Francesco G. B. De Natale (M’97) received the Laurea degree in electronic engineering in 1990, and the Ph.D. degree in telecommunications in 1994, both from the University of Genoa, Italy. In 1990, he joined the Signal Processing and Telecommunications Group of the Department of Biophysical and Electronic Engineering, University of Genoa. In 1995 and 1996, he was Visiting Professor at the University of Trento, Italy, and successively Assistant Professor at the University of Cagliari, Italy. At present, he is Associate Professor of Telecommunications at the University of Trento, where he coordinates the didactic activities of the Laurea Course in telecommunications engineering. His research interests are focused on image and signal processing, with particular attention to multimedia data compression, processing, and transmission. In this context, he leads the research activities of the Multimedia Communications Lab at the University of Trento. Dr. De Natale is a Member of AEI. He is the representative for the University of Trento within the Italian Group of Telecommunications and Information Theory (GTTI), and is part of the Management Board of the National Inter-University Consortium of Telecommunications (CNIT). He was appointed evaluator by the EU Commission for some ESPRIT-Programme projects and acts as a referee in several international journals. In 1997, he received the IEEE Chester-Sall Best Paper Award for a scientific publication in the Transactions on Consumer Electronics.
Luigi Atzori (S’97–M’99) was born in Cagliari, Italy, in 1971. He received the Ing. Laurea degree in electronic engineering in 1996 and the Ph.D. degree in 1999, both from the University of Cagliari. In 1994, he spent several months as a Visiting Student at the Technical University, Braunschweig, Germany. At present, he is Assistant Professor in Telecommunications in the Department of Electrical and Electronic Engineering, University of Cagliari. His main fields of interest concern signal processing, with particular attention to error recovery, video post-processing, and image segmentation.

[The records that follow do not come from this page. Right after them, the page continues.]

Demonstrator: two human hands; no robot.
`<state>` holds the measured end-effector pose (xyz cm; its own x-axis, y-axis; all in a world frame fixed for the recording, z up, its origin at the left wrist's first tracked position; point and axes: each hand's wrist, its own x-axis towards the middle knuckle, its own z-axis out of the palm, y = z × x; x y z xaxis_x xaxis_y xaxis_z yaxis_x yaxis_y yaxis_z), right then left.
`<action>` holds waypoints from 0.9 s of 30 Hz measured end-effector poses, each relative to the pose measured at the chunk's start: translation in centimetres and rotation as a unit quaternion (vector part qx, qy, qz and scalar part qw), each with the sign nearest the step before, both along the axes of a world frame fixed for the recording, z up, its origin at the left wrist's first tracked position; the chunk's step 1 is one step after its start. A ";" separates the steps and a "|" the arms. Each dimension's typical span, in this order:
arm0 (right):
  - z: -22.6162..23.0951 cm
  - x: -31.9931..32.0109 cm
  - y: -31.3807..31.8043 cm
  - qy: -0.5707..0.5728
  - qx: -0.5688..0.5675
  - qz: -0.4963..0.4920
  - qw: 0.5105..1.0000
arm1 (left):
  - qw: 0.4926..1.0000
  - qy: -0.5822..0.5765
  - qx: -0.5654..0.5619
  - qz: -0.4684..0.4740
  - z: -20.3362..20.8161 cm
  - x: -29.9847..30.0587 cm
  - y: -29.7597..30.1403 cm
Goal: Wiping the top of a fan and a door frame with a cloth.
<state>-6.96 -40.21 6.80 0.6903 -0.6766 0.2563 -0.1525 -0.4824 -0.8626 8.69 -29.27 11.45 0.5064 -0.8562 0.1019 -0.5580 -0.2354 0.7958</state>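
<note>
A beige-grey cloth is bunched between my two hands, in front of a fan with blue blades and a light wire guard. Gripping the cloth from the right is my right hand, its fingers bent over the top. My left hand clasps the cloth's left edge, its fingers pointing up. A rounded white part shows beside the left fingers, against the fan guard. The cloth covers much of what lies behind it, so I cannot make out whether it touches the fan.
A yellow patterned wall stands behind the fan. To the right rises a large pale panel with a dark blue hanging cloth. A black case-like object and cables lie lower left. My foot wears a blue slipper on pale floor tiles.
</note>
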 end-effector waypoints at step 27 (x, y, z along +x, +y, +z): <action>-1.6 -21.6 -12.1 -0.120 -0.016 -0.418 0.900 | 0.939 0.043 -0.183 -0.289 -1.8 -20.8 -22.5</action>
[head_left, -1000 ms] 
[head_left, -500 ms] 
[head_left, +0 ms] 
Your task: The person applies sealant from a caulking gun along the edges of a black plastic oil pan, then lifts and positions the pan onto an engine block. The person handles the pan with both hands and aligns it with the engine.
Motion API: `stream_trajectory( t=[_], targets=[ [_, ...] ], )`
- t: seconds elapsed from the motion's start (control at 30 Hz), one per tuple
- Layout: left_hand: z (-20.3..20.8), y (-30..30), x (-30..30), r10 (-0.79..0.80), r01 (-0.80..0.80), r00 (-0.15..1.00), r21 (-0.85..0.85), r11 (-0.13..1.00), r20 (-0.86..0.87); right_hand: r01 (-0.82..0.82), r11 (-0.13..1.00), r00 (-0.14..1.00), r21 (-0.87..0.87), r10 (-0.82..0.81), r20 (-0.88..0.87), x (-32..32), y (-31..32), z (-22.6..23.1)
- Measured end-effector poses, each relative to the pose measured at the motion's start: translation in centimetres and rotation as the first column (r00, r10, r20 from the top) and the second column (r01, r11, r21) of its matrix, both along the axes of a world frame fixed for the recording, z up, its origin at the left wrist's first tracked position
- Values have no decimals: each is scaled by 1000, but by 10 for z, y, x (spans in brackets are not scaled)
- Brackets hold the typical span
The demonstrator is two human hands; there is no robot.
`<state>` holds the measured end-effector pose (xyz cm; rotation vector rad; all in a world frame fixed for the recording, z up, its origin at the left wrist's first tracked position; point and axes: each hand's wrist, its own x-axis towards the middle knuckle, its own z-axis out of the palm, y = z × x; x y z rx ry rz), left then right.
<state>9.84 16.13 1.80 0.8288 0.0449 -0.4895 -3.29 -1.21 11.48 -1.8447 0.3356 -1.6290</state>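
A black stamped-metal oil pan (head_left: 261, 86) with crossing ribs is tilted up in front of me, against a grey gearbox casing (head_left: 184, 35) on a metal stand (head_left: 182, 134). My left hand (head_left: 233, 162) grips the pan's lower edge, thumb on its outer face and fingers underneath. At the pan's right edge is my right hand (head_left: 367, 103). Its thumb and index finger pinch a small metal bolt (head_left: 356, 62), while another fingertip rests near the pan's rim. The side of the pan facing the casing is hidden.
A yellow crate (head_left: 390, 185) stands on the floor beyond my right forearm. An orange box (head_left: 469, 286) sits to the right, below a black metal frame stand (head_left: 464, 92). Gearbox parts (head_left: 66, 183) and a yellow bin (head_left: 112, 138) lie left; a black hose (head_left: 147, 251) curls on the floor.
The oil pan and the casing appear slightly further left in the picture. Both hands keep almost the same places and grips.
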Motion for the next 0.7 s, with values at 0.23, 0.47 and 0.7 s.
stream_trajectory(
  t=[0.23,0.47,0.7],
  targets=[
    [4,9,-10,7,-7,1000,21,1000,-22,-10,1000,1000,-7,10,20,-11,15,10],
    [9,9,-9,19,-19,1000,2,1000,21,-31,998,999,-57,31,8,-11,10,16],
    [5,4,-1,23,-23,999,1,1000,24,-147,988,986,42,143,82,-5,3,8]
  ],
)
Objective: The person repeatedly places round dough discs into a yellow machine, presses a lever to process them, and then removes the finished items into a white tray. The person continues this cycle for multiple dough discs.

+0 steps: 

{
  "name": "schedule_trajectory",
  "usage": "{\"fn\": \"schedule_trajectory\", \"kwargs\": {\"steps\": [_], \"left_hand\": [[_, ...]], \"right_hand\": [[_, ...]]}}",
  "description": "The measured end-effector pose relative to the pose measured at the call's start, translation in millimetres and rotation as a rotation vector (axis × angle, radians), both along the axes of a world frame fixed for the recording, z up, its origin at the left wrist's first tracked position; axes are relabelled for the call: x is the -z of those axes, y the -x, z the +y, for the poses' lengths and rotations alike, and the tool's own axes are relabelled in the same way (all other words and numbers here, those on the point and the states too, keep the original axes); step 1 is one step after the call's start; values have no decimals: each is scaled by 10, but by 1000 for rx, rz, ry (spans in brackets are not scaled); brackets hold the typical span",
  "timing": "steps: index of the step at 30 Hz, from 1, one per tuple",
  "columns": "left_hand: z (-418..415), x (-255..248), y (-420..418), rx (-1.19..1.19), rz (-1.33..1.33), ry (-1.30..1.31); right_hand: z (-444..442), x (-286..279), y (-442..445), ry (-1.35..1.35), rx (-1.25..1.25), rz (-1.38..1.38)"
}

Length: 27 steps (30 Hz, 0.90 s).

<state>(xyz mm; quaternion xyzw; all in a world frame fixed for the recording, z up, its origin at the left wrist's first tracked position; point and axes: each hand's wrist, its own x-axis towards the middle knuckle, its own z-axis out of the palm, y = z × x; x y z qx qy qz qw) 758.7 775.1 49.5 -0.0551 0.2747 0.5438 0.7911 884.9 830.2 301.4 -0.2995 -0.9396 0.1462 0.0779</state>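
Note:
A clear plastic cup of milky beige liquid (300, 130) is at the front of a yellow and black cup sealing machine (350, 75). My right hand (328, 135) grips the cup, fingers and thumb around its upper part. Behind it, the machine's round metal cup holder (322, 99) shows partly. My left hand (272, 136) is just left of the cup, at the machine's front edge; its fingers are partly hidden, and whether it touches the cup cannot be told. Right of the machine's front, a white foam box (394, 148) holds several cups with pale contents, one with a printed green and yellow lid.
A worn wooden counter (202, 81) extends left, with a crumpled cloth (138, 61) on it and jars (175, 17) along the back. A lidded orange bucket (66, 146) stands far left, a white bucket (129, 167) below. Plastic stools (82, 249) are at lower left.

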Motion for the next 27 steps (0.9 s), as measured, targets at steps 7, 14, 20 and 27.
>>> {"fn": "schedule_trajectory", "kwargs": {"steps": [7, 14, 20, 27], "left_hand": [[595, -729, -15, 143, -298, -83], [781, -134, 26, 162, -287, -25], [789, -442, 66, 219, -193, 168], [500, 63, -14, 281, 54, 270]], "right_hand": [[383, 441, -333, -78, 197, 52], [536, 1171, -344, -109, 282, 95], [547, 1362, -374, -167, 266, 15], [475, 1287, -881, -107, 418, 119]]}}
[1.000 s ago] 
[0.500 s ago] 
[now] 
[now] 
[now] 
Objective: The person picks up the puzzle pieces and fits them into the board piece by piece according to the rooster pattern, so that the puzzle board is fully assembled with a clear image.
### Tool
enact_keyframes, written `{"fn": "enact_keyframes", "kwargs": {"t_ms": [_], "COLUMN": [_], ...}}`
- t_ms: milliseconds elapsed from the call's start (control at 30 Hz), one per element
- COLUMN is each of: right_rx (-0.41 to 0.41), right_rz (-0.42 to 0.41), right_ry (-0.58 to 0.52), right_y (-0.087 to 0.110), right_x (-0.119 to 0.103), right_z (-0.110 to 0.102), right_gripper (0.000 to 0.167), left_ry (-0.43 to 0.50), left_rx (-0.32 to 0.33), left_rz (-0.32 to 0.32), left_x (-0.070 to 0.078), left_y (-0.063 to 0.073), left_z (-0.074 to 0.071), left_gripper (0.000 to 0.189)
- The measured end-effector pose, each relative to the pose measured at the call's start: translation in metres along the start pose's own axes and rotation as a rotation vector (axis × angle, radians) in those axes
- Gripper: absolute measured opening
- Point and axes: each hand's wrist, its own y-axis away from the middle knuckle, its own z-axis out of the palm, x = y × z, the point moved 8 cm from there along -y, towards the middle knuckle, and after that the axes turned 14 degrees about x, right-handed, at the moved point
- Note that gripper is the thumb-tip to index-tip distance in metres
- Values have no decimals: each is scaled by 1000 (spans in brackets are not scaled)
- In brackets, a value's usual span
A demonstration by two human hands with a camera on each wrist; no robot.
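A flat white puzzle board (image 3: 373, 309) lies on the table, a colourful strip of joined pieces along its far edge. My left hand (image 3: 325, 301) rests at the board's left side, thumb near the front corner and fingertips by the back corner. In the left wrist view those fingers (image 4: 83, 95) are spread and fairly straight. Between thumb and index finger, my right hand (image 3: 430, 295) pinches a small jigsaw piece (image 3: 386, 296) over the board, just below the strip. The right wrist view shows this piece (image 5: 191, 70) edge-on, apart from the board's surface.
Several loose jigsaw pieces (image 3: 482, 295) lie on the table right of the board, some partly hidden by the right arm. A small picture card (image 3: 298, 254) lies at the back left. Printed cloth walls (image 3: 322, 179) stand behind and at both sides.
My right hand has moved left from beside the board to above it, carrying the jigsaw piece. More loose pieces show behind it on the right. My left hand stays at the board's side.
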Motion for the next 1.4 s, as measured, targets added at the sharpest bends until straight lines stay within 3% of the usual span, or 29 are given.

Cristina Perra was born in Cagliari, Italy, in 1971. She received the Laurea degree in electronic engineering in 1997, and the Ph.D. degree in telecommunications for remote sensing in 2000, both from the University of Cagliari. From 1997 to 2001, she cooperated with the Telecommunications Group at the Department of Electrical and Electronic Engineering of the University of Cagliari. At present, she is with Tiscali Communications Company, Cagliari, Italy. Her research interests include image and video processing and transmission, and RS image compression and classification.